| REQUIREMENT |
For every line below, output the text exactly and leave out images.
** SUPPLIED DATA follows **
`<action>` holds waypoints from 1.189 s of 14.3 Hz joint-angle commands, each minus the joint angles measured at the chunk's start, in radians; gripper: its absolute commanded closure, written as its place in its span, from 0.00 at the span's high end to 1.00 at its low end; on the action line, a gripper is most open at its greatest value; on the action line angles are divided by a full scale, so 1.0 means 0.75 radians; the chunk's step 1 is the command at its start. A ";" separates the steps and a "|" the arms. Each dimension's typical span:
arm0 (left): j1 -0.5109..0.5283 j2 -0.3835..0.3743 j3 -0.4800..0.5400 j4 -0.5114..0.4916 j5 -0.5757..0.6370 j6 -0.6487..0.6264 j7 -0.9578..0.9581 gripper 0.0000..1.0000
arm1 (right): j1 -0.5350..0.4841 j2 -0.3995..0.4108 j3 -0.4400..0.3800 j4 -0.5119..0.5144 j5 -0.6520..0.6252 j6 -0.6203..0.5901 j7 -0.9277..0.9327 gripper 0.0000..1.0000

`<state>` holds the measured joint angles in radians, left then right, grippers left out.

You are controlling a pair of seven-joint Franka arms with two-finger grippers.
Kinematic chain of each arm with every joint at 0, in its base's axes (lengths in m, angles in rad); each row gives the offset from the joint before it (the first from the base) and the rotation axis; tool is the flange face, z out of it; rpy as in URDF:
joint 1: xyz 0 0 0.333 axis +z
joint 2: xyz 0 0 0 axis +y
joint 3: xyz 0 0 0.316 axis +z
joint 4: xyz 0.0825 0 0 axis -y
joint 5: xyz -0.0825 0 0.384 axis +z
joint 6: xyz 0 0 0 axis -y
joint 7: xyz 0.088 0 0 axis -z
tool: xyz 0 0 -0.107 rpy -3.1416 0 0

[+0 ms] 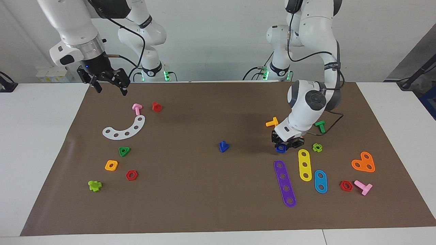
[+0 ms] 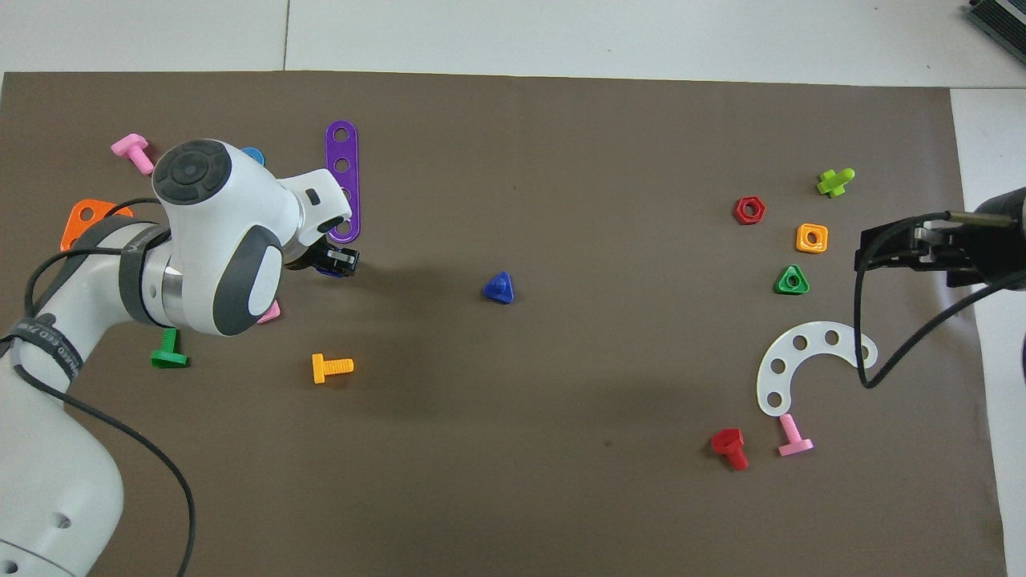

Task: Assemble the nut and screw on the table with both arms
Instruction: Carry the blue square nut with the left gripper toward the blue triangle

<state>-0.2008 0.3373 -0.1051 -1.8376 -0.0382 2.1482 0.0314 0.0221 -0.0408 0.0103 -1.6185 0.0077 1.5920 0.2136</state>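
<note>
Blue nut (apparently gripped), screw mid-mat

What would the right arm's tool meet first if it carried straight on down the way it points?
The right tool points downward over the brown mat's edge nearest the robots, with no part under it. It would probably meet bare mat first; the pink bolt lies off its line, though depth is uncertain.
</note>
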 commanded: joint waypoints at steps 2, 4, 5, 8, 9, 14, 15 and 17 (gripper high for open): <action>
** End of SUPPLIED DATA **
| RESULT OF THIS EXERCISE |
`<action>` holds waypoints from 1.189 s of 14.3 Hz joint-angle commands, each minus the joint angles measured at the chunk's start, in radians; gripper: its absolute commanded closure, written as its place in its span, from 0.00 at the span's high end to 1.00 at its low end; on the action line, a gripper is most open at its greatest value; on the action line angles are divided by a full scale, so 1.0 means 0.75 radians; the chunk's step 1 is the command at its start. A ";" separates the steps and a "|" the arms. Each dimension's typical span:
arm0 (left): j1 -0.5109..0.5283 j2 -0.3835..0.3743 j3 -0.4800..0.5400 j4 -0.5114..0.4916 j5 -0.5757..0.6370 j6 -0.6487..0.6264 j7 -0.9578..0.9581 gripper 0.0000..1.0000
arm1 (right): j1 -0.5350..0.4841 j2 -0.3995..0.4108 j3 -0.4400..0.3800 j4 -0.5119..0.5144 j5 -0.6520..0.6252 j6 -0.6203..0.5901 j7 -0.9277..0.9327 gripper 0.0000..1.0000

`<state>` holds the measured joint angles in radians, left then right, grippers left out.

You are controlling a pair of seven-joint Franka arms with two-finger grippers.
Kinematic chain of each arm with every joint at 0, in its base's axes (lengths in m, angles in rad); each row gives the offset from the joint before it (the first from the base) and the rotation axis; tool is the flange face, z out of it; rpy as in URDF:
joint 1: xyz 0 0 0.333 axis +z
joint 2: xyz 0 0 0 axis +y
joint 3: xyz 0 0 0.316 axis +z
joint 4: xyz 0.0825 0 0 axis -y
joint 5: xyz -0.0825 0 0.384 axis +z
joint 6: xyz 0 0 0 axis -y
joint 7: xyz 0.088 0 0 axis -z
tool: xyz 0 0 -0.107 rpy -3.1416 0 0

[+0 ms] 
[+0 ms] 

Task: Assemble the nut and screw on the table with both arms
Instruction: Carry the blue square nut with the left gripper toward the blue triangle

<state>-0.2008 0.3373 -0.1051 -1.8376 -0.0382 2.1482 0.0314 0.0221 -0.0408 0.0103 -1.6185 0.0077 1.5920 0.2136</state>
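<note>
Blue nut (apparently gripped), screw mid-mat

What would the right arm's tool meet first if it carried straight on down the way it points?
The right tool points downward over the brown mat's edge nearest the robots, with no part under it. It would probably meet bare mat first; the pink bolt lies off its line, though depth is uncertain.
</note>
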 commanded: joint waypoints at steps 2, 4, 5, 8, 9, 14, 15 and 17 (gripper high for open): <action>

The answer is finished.